Work task: Which of the lines below mention the word "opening"? Pull each one out.

Supplied records:

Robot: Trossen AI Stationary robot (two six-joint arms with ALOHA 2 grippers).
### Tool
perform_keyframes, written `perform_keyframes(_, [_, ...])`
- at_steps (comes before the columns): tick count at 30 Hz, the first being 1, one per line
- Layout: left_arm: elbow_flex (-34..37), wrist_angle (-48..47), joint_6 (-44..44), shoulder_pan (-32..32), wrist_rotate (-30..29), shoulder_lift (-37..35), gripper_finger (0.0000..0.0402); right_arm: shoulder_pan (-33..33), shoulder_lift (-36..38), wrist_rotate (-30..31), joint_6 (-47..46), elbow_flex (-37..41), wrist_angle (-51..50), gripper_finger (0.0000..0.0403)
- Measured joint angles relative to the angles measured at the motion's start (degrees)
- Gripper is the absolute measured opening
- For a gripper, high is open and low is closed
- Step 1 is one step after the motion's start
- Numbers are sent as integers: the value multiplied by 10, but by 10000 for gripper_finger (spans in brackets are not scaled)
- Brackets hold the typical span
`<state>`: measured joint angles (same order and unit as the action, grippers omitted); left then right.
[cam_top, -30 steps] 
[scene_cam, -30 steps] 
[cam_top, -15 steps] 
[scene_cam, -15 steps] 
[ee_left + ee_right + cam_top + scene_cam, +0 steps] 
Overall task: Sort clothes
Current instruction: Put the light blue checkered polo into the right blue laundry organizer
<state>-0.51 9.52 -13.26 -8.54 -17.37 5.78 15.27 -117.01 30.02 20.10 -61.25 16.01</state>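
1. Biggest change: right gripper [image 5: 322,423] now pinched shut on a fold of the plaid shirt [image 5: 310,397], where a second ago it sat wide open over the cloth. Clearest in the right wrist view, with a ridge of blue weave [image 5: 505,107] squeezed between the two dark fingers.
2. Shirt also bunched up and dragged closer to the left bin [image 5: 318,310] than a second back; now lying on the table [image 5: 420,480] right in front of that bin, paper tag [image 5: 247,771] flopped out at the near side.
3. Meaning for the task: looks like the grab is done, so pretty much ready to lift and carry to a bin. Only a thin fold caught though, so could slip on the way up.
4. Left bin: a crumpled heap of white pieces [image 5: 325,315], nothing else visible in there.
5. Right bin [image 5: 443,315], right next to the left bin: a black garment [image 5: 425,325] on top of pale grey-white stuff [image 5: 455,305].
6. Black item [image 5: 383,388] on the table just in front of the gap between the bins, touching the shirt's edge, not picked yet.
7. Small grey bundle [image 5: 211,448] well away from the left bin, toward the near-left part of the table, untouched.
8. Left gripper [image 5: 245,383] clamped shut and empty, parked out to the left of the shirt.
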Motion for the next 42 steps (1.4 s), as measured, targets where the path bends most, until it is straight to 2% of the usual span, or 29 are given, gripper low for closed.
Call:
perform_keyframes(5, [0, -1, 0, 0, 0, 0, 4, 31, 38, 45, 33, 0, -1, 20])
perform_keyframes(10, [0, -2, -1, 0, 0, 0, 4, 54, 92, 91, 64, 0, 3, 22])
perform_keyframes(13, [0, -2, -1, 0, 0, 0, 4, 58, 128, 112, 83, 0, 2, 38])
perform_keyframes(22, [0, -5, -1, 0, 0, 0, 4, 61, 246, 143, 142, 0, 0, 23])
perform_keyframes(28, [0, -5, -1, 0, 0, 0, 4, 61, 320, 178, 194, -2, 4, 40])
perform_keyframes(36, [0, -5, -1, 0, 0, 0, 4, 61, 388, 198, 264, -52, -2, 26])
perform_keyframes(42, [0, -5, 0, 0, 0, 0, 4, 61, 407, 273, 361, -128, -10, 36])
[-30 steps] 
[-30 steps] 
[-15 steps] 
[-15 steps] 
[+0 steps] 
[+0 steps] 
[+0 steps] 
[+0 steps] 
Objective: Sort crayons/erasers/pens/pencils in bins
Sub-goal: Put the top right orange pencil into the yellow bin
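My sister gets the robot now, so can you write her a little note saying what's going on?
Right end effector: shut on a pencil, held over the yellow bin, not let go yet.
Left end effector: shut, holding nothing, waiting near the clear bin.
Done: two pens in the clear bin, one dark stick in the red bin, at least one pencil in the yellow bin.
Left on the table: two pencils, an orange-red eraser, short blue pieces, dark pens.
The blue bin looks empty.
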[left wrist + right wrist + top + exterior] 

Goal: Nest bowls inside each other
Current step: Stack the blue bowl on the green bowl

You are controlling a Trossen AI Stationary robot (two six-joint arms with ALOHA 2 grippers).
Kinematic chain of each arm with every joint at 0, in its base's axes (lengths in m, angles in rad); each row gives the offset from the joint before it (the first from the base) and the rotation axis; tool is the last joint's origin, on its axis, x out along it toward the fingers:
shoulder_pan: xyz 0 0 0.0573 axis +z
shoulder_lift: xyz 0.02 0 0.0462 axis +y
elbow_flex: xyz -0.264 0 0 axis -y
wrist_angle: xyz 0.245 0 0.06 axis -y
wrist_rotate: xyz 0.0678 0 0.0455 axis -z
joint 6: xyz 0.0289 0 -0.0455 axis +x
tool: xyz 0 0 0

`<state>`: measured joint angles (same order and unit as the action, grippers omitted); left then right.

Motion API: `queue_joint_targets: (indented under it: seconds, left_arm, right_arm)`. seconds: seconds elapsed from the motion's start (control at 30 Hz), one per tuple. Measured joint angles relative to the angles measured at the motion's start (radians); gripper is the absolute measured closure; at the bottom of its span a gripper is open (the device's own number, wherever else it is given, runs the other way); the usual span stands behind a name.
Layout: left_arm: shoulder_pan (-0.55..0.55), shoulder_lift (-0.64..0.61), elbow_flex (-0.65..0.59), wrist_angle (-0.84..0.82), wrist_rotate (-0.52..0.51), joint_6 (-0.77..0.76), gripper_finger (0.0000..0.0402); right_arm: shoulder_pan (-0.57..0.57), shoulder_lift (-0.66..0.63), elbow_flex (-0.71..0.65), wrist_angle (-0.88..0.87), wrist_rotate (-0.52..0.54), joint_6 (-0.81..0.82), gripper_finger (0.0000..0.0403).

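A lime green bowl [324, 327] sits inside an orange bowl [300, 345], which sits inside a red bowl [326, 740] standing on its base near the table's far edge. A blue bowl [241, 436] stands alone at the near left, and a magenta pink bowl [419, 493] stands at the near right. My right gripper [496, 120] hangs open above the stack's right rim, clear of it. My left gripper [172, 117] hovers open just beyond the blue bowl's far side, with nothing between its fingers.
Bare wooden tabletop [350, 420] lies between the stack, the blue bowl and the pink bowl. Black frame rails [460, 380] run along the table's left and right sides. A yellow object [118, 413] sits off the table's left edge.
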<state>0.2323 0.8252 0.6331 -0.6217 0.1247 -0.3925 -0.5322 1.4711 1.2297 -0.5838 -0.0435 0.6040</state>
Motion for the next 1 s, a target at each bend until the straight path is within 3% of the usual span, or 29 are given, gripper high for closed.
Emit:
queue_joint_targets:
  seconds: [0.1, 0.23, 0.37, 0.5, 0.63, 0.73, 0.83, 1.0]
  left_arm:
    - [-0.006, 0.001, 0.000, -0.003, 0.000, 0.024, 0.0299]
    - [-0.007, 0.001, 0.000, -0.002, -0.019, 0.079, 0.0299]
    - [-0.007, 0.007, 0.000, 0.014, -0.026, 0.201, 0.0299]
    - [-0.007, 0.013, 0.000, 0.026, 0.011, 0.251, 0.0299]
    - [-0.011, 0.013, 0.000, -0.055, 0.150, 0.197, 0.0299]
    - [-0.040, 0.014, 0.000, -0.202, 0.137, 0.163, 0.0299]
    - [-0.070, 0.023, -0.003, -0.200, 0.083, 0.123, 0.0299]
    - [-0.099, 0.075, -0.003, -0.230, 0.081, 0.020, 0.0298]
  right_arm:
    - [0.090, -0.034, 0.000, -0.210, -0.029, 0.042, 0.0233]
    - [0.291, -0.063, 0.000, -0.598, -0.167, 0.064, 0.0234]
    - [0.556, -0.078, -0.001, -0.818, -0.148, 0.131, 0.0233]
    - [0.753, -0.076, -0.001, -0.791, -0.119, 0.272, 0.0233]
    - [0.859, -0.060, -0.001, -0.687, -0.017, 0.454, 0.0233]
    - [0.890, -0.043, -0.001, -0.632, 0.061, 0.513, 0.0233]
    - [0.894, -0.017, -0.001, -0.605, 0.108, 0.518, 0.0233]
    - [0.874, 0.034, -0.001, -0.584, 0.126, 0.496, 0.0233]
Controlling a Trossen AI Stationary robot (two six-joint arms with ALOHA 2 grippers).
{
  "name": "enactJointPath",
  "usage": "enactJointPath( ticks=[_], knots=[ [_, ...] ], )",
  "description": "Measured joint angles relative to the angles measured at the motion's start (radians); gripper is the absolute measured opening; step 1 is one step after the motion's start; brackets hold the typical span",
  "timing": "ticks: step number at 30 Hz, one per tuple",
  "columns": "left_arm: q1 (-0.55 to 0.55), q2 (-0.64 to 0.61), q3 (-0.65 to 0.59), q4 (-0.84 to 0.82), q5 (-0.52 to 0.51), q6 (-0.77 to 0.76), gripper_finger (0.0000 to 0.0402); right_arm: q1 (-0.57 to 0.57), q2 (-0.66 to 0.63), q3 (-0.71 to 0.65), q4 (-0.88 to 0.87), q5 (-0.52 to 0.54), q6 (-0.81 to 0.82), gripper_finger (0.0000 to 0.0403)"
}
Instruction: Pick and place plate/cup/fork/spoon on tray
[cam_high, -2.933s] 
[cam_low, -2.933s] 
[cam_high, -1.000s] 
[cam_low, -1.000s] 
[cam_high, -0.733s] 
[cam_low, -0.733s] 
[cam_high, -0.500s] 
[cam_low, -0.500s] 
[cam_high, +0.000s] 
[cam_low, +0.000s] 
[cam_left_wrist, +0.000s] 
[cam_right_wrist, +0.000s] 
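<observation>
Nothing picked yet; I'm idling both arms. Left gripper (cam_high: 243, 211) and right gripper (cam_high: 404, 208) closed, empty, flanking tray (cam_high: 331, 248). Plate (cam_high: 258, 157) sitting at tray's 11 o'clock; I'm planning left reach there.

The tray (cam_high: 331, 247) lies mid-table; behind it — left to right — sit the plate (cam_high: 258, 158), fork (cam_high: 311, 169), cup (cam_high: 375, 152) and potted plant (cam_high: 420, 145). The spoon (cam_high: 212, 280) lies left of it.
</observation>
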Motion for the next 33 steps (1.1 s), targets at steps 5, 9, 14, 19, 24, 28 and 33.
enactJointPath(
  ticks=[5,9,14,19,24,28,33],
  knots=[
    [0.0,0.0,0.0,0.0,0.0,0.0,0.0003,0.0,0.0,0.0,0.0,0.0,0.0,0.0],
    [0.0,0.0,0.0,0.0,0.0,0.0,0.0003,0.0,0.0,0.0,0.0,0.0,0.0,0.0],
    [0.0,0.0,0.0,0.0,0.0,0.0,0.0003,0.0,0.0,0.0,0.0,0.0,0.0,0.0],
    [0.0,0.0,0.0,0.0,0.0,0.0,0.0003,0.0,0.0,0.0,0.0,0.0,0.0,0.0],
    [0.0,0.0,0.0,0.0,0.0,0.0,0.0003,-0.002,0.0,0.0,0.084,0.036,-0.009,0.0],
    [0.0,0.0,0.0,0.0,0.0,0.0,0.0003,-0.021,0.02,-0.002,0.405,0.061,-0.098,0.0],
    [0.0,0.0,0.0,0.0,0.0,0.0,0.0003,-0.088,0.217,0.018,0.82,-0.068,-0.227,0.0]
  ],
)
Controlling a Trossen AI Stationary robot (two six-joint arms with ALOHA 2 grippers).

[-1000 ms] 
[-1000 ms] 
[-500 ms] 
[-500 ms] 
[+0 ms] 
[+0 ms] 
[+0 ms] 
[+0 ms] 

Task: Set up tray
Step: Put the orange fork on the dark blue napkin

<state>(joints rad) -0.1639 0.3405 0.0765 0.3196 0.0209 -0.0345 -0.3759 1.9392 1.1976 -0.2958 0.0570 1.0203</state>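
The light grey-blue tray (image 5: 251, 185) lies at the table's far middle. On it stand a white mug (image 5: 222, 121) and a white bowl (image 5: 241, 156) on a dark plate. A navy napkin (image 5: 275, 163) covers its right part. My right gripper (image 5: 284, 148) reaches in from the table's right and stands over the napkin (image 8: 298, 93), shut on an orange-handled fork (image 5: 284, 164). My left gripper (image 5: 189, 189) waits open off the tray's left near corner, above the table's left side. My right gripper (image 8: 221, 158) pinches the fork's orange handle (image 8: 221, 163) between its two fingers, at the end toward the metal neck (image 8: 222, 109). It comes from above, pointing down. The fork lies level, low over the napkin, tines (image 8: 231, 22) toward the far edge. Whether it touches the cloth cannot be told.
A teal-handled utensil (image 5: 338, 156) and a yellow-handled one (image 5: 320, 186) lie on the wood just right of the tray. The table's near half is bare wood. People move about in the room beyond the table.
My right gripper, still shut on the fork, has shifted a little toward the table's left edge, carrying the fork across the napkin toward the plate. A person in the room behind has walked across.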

Solution below:
- Gripper is the absolute measured opening
  "description": "Measured joint angles relative to the angles measured at the motion's start (radians); gripper is the absolute measured opening; step 1 is one step after the motion's start; brackets hold the typical span",

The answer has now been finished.